Lawyers for the American Civil Liberties Union and other groups that filed the lawsuit against Hazleton claimed the city's laws discriminated against Latino residents, no matter their legal status. The ordinances conflict with the federal government's authority to regulate immigration, the lawyers argued.
Politicians and immigration organizations say the outcome of the Hazleton trial could affect dozens of communities nationwide that are trying to enact similar laws.
"We're no longer fighting for only Hazleton," said Mayor Louis J. Barletta, who has fiercely defended the ordinances. Standing outside the courtroom Monday, he said, "We're fighting for cities across the country."
The City Council of the former coal-mining town northwest of Philadelphia approved ordinances last year that would fine landlords who rented to illegal immigrants, deny business permits to companies that employed them, and require residents to register with the city to prove their citizenship.
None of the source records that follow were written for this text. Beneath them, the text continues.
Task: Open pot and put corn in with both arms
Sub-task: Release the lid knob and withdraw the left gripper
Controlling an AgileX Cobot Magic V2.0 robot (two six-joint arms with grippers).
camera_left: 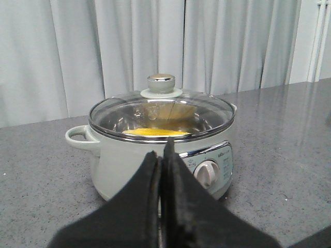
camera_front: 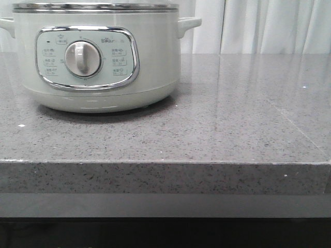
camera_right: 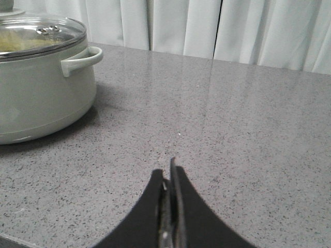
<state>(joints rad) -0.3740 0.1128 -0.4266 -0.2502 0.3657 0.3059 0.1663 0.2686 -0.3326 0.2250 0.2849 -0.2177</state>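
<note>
Pale green pot (camera_front: 98, 57), dial forward, on grey speckled counter (camera_front: 232, 129), left side.

The pot (camera_front: 98, 57) has a smooth, glossy pale body that looks like enamel or plastic, with a chrome-framed panel (camera_front: 87, 58). Its lid (camera_left: 161, 111) is clear glass with a shiny steel rim. The counter (camera_front: 232, 124) is polished speckled grey stone. The curtains (camera_left: 77, 46) are matt cloth.

pale green pot (camera_front: 98, 57), speckled grey counter (camera_front: 232, 119)
</note>
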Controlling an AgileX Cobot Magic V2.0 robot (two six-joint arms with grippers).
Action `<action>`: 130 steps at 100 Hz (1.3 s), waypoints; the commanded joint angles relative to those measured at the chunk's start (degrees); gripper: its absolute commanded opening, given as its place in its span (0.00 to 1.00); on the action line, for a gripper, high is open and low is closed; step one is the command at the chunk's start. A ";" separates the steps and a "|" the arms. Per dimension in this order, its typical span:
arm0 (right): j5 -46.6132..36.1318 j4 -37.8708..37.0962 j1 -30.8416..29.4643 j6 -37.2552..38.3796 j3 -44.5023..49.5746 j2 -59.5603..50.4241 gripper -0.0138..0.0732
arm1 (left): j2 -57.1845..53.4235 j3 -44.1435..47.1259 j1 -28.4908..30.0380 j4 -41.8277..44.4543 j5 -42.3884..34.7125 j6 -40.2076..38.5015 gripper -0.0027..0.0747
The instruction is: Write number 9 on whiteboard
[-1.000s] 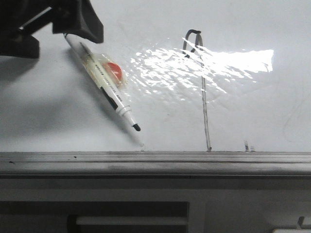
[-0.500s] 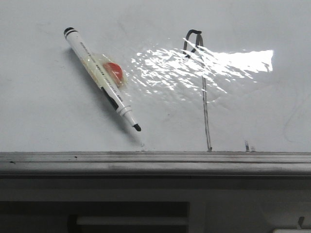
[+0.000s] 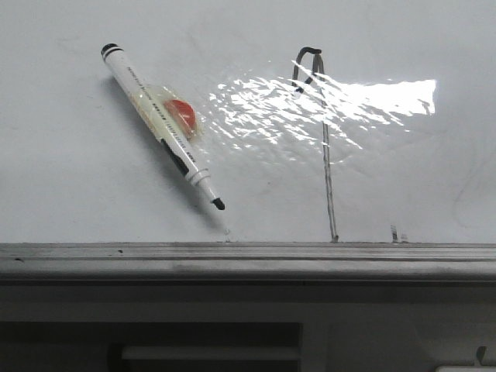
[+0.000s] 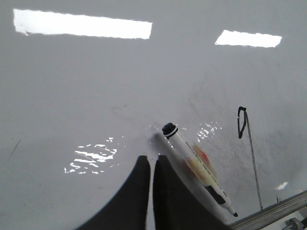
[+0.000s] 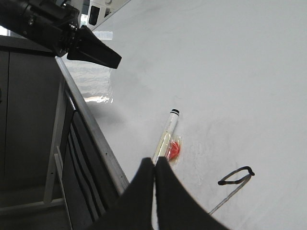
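Note:
The whiteboard point(image 3: 70, 170) fills the front view. The number 9 point(image 3: 326, 155) is a thin black line on it, a small hooked loop atop a long tail that reaches the frame. A white marker point(image 3: 159, 124) with a black cap end, a black tip and a red tag lies loose on the board, left of the 9. Neither gripper shows in the front view. My left gripper point(image 4: 151, 160) is shut and empty, beside the marker's point(image 4: 196, 165) cap end, apart from it. My right gripper point(image 5: 154, 164) is shut and empty, in front of the marker point(image 5: 168, 129); the 9 point(image 5: 235, 177) lies beside it.
The grey metal frame edge point(image 3: 248, 260) runs along the board's near side, with dark shelving point(image 3: 194, 341) below. Two small dark marks point(image 3: 394, 232) sit right of the 9's tail. My left arm point(image 5: 72, 38) hangs over the frame in the right wrist view.
My left gripper was at the marker's cap end at the front view's top left one second ago; it has since drawn back out of that view. The marker lies still.

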 commanded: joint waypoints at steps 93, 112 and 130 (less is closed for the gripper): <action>-3.63 0.31 -0.48 -0.43 -1.37 0.31 0.09 | -20.12 20.76 42.48 104.32 30.45 -88.36 0.01; -3.63 0.31 -0.48 -0.43 -1.37 0.31 0.09 | -24.66 23.91 48.74 108.34 35.70 -91.61 0.01; -3.63 0.31 -0.48 -0.43 -1.37 0.31 0.09 | -29.05 24.91 50.74 109.87 41.51 -91.51 0.01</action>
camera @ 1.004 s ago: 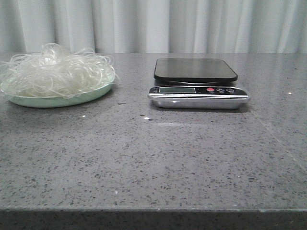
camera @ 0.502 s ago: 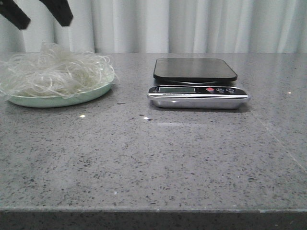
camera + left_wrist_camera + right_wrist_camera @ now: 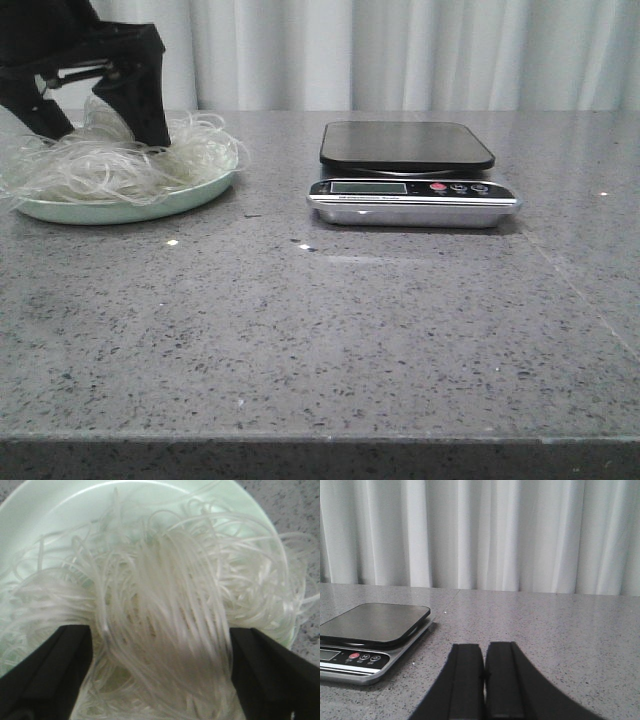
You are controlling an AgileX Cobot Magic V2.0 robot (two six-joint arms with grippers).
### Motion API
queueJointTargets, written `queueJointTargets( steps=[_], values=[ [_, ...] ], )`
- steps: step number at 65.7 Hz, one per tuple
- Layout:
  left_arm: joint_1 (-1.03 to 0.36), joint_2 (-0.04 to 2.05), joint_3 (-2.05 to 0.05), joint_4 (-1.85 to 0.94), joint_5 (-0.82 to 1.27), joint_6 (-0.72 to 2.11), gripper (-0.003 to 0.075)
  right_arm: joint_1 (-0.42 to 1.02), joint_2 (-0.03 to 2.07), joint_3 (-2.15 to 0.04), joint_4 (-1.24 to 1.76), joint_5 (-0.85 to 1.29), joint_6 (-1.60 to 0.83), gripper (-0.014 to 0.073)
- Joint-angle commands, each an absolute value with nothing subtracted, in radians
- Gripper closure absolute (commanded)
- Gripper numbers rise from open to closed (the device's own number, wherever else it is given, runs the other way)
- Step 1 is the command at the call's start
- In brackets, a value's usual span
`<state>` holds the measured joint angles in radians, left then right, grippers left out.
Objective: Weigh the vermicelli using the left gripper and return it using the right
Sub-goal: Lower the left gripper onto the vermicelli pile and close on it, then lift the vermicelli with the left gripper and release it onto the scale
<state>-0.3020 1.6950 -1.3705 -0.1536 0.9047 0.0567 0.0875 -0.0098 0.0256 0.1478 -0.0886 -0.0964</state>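
Note:
The vermicelli (image 3: 105, 160) is a fluffy tangle of whitish strands on a mint-green plate (image 3: 190, 198) at the table's far left. My left gripper (image 3: 95, 135) is open and pushed down into the tangle, one finger (image 3: 145, 95) on each side of a thick bunch. In the left wrist view the vermicelli (image 3: 160, 615) fills the gap between the two black fingers (image 3: 47, 670), over the plate (image 3: 45, 510). My right gripper (image 3: 484, 680) is shut and empty, low over the table to the right of the scale (image 3: 370, 627). It is out of the front view.
A kitchen scale (image 3: 410, 175) with a black platform and silver front panel stands at the middle back of the grey speckled table (image 3: 320, 330). White curtains (image 3: 400, 50) hang behind the table.
My left gripper has come down from above the plate into the vermicelli, fingers apart. A second ago it was out of the front view. The strands are pressed down around the fingers.

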Motion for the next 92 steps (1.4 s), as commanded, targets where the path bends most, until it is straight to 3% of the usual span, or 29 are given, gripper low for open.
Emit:
queueJointTargets(
  steps=[1, 9, 16, 27, 58, 92],
  values=[
    [-0.301, 1.683, -1.395, -0.143, 0.924, 0.055, 0.0283, 0.082, -0.027, 0.020, 0.144, -0.164, -0.103, 0.0412],
    [-0.301, 1.686, -1.409, -0.143, 0.922, 0.055, 0.0607, 0.082, -0.027, 0.020, 0.144, -0.164, -0.103, 0.0412],
    [-0.305, 1.686, -1.467, -0.165, 0.936, 0.055, 0.0547, 0.082, -0.027, 0.020, 0.144, -0.164, -0.103, 0.0412],
    [-0.352, 1.684, -1.654, -0.197, 0.991, 0.056, 0.0594, 0.082, -0.027, 0.020, 0.144, -0.164, -0.103, 0.0412],
    [-0.569, 1.871, -2.103, -0.190, 1.054, 0.106, 0.0594, 0.083, -0.027, 0.020, 0.144, -0.164, -0.103, 0.0412],
    [-0.649, 2.131, -2.281, -0.192, 1.049, 0.106, 0.0582, 0.083, -0.027, 0.020, 0.144, -0.164, -0.103, 0.0412]
  ],
)
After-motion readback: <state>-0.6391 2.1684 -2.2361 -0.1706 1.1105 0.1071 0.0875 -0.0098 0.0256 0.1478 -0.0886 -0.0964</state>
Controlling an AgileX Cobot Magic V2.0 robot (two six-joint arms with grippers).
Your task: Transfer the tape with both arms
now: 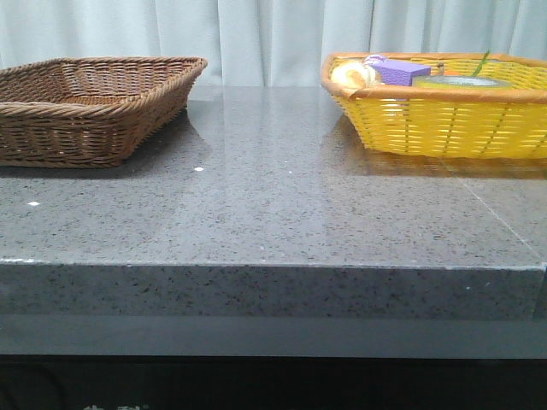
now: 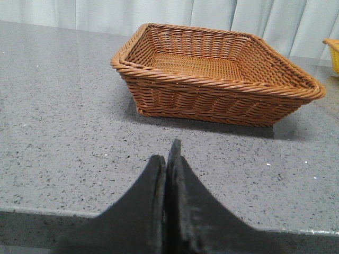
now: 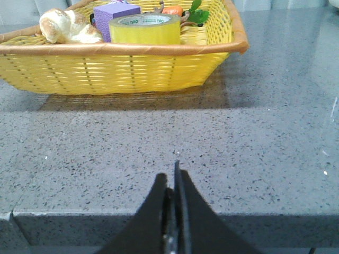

Hazleton's Illegal Immigration Relief Act was set to take effect Nov. 1, 2006, but U.S. District Judge James M. Munley barred enforcement until a trial could determine its constitutionality.
During Monday's opening arguments before Munley, the lead lawyer for Hazleton, Kris Kobach, said Barletta backed the measures to protect the city he served and loved, and because the federal government was not keeping illegal immigrants out.
Kobach, a professor at the University of Missouri School of Law and a onetime immigration advisor to former Atty. Gen. John Ashcroft, said Hazleton's crime rate jumped with the influx of undocumented residents.